# What to produce
Return the data below exactly, but only from the line containing "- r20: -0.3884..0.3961" through the line containing "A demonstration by", with both of those lines included.

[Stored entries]

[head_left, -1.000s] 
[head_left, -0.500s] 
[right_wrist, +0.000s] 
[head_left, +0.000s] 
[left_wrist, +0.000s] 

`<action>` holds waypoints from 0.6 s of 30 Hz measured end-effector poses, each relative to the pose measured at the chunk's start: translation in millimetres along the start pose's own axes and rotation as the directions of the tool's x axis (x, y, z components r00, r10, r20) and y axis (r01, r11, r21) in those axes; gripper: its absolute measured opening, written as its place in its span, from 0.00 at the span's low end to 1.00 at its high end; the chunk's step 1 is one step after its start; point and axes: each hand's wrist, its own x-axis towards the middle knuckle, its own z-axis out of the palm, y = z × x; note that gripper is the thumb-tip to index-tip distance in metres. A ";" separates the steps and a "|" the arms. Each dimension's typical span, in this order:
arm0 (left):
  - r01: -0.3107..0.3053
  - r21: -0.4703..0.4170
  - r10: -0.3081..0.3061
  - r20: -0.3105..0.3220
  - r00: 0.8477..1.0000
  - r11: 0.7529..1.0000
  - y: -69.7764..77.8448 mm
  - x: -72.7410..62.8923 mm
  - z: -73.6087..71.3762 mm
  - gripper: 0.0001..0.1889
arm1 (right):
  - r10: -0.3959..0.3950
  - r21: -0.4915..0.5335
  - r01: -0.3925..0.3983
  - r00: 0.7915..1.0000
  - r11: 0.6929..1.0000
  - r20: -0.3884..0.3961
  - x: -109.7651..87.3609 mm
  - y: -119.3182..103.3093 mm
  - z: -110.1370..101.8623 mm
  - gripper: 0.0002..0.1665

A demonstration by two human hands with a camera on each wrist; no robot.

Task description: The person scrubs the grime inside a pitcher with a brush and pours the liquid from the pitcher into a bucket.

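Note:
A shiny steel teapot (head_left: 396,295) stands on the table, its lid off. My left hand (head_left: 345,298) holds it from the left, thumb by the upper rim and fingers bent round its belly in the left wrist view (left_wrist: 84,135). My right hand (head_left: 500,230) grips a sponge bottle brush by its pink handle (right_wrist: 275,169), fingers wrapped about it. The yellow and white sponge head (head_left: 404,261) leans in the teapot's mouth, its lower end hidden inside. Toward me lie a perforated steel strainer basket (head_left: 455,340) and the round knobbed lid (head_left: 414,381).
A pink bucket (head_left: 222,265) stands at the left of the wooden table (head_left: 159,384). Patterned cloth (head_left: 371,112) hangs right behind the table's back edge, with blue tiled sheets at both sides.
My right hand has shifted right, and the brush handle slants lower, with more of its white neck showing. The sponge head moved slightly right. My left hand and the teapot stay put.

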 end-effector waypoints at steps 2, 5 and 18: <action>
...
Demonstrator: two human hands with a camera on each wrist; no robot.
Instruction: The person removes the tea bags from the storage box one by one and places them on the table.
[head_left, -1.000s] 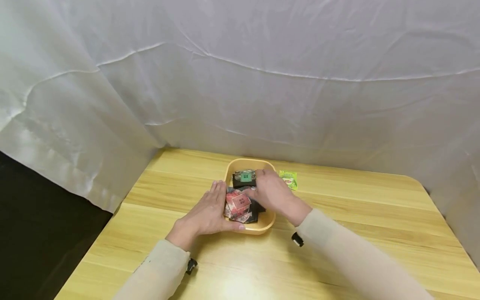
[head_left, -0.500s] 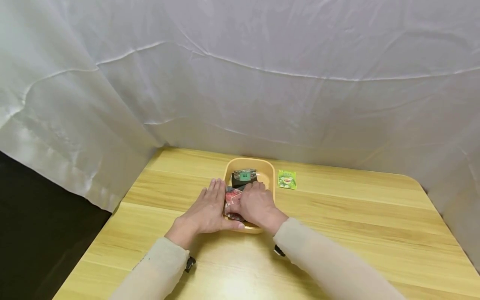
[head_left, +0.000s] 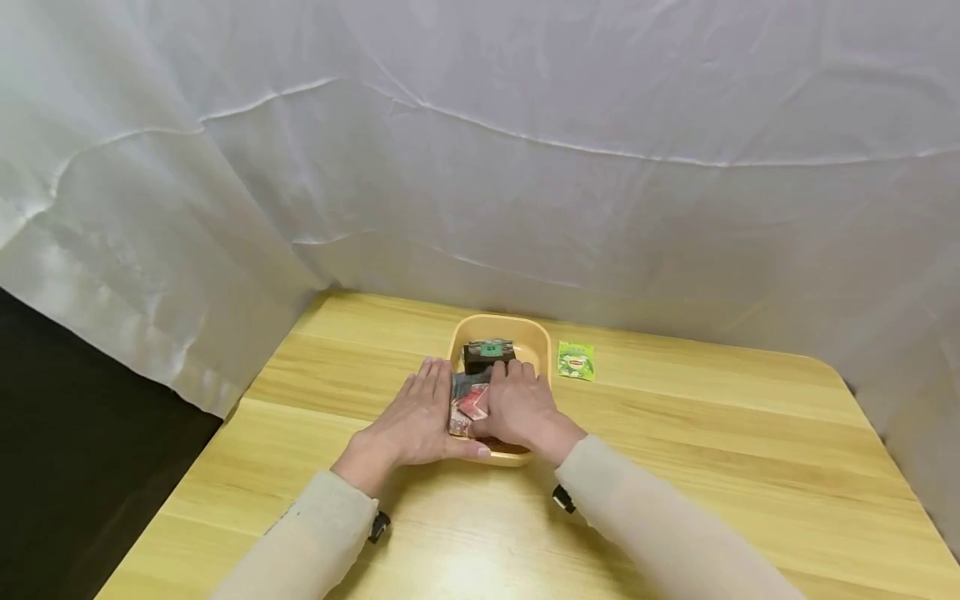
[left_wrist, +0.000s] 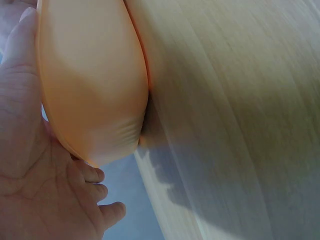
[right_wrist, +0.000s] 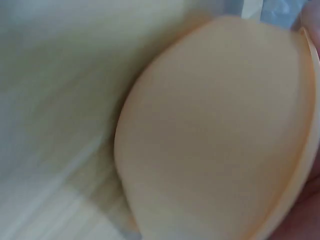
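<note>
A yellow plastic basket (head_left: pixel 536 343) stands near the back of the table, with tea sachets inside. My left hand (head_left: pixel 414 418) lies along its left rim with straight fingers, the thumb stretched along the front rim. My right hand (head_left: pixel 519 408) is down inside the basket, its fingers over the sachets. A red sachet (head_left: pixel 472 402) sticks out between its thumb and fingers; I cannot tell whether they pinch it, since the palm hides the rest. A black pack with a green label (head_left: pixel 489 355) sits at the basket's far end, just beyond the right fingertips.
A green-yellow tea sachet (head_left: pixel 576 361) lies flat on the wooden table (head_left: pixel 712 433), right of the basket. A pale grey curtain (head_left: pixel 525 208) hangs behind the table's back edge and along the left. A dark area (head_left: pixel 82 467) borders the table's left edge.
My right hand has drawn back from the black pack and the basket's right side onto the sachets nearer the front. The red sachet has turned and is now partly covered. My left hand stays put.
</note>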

# Answer area
  - r20: -0.3884..0.3961
  - x: -109.7651..87.3609 mm
  - y: -119.3182..103.3093 mm
  - z: -110.1370..101.8623 mm
  - gripper: 0.0002..0.1665

A demonstration by two human hands with a camera on each wrist; no robot.

The exercise is fully answered.